- Born: c.1848
- Died: 11 October 1938

= Marion Grieve =

Scottish suffragette (1848 - 1938)

Marion Grieve (born Marion Sellers Neilson) lived during World War I and was a known Scottish suffragette. She lived in Portobello, Edinburgh. Grieve gave up being a suffragette when the war started to assist on the home front and was an active member and supporter of various charities within Portobello.

== Personal life ==
She was one of four women who visited Switzerland in 1874 in the company of Mary Taylor; she, along with Grace Hirst and Frances Richardson, climbed Mont Blanc. She illustrated the book ‘Swiss Notes by Five Ladies’ published in 1875 which described the tour.

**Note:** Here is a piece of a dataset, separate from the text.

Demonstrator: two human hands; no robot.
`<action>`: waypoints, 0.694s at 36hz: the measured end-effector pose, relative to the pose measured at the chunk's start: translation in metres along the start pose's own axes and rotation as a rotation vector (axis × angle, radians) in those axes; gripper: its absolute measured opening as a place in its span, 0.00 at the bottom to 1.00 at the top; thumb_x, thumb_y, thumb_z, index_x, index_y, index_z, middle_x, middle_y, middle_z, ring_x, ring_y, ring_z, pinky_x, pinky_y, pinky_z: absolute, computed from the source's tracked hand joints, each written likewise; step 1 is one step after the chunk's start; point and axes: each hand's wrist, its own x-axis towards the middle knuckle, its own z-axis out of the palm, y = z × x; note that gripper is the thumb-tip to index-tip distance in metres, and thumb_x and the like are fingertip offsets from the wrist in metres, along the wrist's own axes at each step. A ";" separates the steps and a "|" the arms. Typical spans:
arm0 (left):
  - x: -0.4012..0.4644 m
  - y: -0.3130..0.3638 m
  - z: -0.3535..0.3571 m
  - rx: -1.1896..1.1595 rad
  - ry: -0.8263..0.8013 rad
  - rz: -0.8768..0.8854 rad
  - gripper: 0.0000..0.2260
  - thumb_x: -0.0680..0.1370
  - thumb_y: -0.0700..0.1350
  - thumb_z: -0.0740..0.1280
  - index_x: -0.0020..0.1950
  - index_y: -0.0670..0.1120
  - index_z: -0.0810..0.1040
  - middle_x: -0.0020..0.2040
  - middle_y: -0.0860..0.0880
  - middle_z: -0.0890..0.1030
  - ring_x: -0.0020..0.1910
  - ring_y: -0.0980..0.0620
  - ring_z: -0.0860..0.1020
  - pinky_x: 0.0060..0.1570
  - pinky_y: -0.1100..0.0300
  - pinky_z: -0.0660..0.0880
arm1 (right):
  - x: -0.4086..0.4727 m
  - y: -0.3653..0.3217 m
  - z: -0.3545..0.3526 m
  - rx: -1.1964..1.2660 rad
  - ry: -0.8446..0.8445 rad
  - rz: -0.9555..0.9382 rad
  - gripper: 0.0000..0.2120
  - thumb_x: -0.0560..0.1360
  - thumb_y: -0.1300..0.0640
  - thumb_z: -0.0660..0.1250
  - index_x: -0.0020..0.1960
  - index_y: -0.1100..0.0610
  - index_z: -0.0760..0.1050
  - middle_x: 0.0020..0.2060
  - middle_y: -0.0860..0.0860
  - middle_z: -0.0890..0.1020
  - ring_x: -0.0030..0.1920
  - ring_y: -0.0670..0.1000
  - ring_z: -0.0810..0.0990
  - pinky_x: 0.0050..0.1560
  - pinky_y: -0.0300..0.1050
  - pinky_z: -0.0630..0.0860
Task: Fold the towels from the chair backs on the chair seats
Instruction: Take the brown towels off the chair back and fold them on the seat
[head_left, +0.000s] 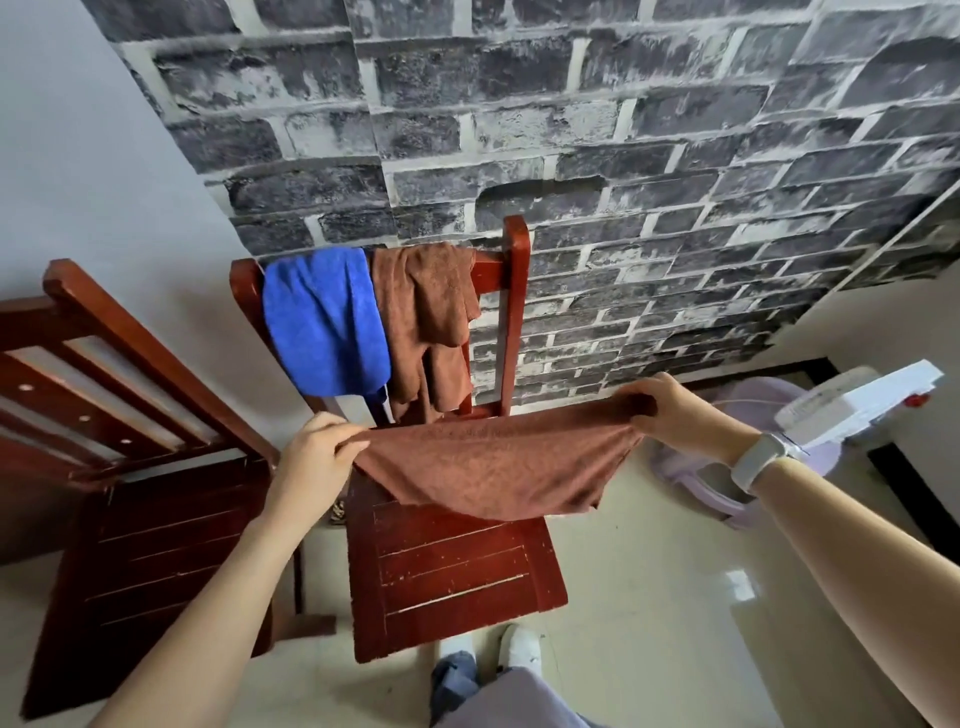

She was married to John Grieve, a coalmaster, and lived with John at Coillesdene House, Joppa.

== Campaigning for women's suffrage ==
Grieve was an active suffragette who took part in a demonstration at the House of Commons in December 1911. There is a rumour that she used to pick up stones from the local beach in Joppa and place them in her handbag to take to demonstrations.

It is not known if Grieve took part in the Edinburgh to London Suffragette March which started around 12 October 1912; however it is said that those who disbanded the March stayed at her home, Coillesdene House, Joppa.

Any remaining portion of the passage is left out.